__Exercise directions__: Pull out all lines from the listing below in which the word "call" appears.

────

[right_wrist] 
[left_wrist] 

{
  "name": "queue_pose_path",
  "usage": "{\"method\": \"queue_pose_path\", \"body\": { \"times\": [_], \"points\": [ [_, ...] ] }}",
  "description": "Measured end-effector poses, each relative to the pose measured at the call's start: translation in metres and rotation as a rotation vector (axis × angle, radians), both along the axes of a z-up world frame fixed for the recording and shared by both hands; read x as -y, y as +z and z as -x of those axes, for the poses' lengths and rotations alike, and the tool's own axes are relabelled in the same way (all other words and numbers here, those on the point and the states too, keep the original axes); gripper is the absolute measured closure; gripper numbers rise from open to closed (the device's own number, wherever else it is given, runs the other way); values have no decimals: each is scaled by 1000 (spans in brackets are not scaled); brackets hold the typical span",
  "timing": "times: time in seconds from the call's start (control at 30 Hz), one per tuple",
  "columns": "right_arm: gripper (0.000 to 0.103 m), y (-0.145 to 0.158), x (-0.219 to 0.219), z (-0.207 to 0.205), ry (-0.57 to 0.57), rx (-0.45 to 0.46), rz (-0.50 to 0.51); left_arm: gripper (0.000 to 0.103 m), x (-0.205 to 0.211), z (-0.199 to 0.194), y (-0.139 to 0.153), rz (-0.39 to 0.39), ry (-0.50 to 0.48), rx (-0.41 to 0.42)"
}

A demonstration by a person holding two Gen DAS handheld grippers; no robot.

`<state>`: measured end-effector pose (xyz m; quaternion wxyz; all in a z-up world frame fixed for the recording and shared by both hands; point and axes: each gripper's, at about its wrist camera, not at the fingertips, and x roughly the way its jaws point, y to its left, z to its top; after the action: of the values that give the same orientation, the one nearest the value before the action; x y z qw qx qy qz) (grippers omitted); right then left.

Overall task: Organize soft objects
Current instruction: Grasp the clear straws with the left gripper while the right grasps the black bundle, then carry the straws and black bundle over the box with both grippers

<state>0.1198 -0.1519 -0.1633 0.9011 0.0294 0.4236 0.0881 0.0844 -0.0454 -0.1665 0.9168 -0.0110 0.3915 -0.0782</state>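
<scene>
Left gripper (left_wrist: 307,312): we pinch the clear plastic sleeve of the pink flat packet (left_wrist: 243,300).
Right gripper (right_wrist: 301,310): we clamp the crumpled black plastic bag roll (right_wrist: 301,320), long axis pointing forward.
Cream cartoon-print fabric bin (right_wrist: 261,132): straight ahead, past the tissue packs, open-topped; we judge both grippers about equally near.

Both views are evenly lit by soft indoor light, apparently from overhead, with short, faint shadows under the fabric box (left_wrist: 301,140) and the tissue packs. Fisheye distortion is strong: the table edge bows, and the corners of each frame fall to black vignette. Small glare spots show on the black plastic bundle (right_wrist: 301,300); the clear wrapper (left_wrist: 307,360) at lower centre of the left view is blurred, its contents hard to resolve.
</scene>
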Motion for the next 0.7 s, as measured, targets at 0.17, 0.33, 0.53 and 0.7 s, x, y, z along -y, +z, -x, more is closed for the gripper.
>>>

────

__Answer below__:
  "description": "Measured end-effector poses, each relative to the pose measured at the call's start: translation in metres and rotation as a rotation vector (axis × angle, radians), both along the axes of a z-up world frame fixed for the recording and shared by both hands; read x as -y, y as +z and z as -x of those axes, for the poses' lengths and rotations alike, and the tool's own axes are relabelled in the same way (all other words and numbers here, those on the point and the states too, keep the original axes); gripper is the absolute measured closure; gripper numbers rise from open to closed (the device's own number, wherever else it is given, runs the other way); values have no decimals: each is scaled by 1000 (spans in brackets are not scaled); brackets hold the typical span",
  "timing": "times: time in seconds from the call's start (control at 30 Hz), one per tuple",

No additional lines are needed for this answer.